Which of the lines below include the word "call"? Pull each one out.

= Saved entries =

Content starts

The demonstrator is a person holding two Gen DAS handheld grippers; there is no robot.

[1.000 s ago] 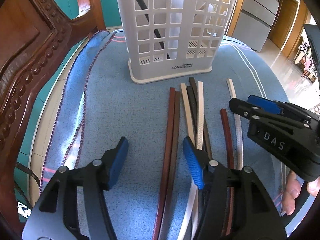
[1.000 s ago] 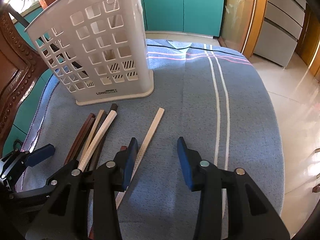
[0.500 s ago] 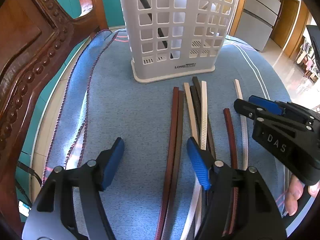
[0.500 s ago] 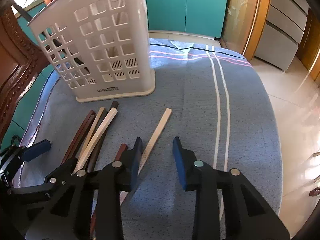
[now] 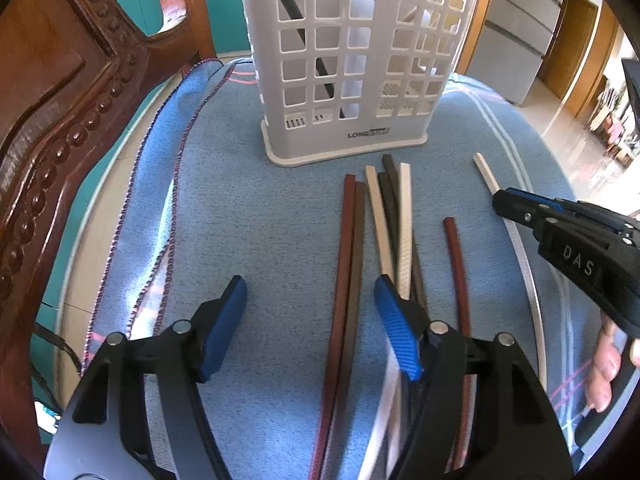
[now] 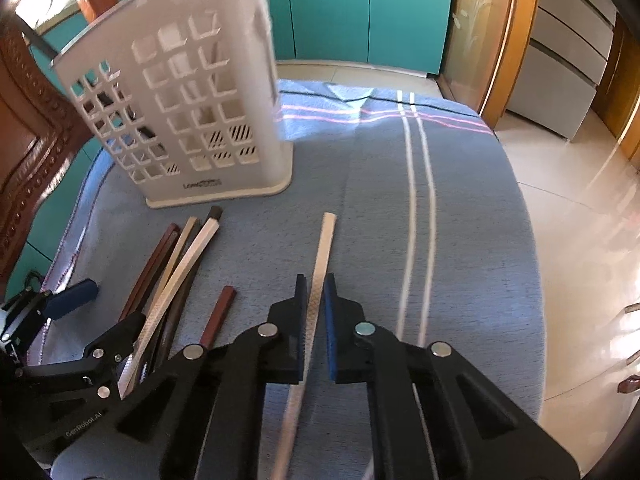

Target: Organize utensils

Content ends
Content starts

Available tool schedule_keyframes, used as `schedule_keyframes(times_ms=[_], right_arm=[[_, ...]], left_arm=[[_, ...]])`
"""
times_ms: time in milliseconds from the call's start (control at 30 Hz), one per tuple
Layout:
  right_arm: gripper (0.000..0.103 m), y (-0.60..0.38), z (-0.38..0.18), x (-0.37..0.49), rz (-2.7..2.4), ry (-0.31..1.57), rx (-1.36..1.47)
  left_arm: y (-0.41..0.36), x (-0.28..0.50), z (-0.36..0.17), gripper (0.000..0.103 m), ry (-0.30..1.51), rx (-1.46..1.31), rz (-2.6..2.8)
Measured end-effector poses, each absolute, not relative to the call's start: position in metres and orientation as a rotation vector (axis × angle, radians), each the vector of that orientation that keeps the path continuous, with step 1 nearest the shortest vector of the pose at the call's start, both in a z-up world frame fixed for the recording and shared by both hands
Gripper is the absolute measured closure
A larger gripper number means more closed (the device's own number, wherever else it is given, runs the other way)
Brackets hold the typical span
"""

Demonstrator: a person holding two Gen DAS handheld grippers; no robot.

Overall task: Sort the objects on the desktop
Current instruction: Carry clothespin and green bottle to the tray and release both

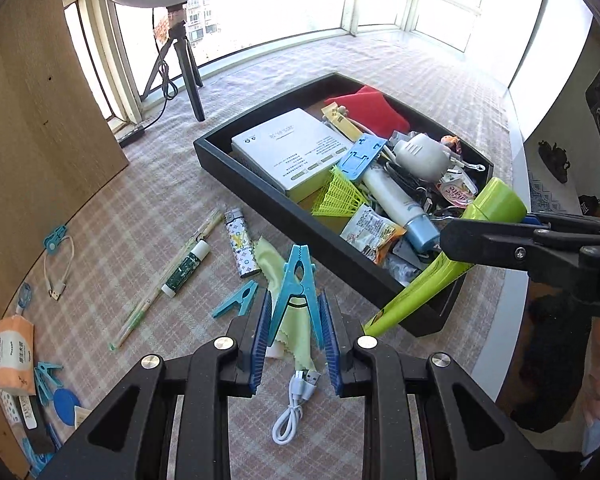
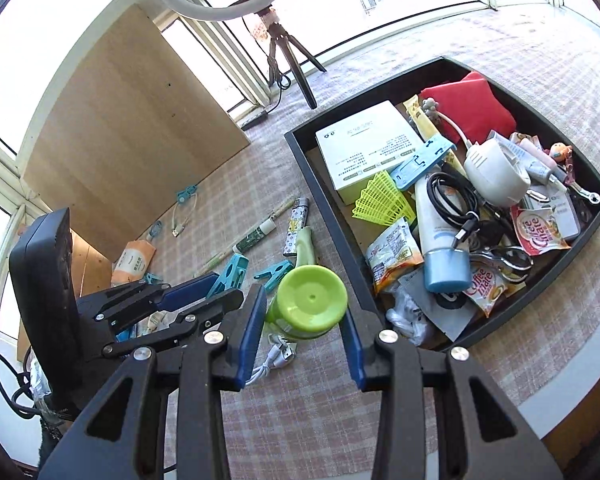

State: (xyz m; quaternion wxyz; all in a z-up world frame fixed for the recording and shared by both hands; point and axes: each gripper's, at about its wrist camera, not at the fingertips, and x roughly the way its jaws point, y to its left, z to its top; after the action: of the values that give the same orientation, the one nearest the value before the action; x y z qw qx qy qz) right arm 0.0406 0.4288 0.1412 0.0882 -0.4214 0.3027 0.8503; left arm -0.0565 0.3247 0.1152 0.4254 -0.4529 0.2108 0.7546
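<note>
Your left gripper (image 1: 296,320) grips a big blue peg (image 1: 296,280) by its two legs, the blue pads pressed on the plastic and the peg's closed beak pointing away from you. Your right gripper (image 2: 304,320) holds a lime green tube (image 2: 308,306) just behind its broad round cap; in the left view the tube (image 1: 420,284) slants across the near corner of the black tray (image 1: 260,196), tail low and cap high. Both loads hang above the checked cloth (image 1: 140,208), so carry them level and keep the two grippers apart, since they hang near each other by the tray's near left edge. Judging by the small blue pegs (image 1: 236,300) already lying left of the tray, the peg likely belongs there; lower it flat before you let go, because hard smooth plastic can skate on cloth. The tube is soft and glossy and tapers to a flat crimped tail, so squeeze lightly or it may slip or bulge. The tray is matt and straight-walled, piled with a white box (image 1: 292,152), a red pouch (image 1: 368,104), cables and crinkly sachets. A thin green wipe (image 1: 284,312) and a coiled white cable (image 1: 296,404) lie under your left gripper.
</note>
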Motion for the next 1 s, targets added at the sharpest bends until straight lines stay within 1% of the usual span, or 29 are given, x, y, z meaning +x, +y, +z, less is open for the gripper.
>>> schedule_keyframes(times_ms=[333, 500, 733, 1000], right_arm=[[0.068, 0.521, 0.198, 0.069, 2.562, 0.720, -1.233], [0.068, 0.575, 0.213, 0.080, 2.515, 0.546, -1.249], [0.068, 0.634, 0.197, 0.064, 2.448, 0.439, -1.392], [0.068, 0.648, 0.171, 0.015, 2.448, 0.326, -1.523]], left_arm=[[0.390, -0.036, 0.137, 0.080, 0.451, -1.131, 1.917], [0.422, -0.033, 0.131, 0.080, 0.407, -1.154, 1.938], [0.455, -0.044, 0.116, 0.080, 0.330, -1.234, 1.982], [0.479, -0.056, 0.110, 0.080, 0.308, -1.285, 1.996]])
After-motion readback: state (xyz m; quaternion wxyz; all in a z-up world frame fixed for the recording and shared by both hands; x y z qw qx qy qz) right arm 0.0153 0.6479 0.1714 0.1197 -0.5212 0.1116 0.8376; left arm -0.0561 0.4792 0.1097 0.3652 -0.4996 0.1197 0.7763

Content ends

= REPLY TO THE EXERCISE =
times_ms: time in milliseconds from the call's start (control at 30 Hz), one per tuple
Measured end-effector poses, each absolute, not relative to the call's start: position in metres and orientation as a rotation vector (axis × angle, radians), each the vector of that orientation that keeps the path continuous, with step 1 nearest the shortest vector of the pose at the call's start, both in a z-up world frame fixed for the recording and shared by both hands

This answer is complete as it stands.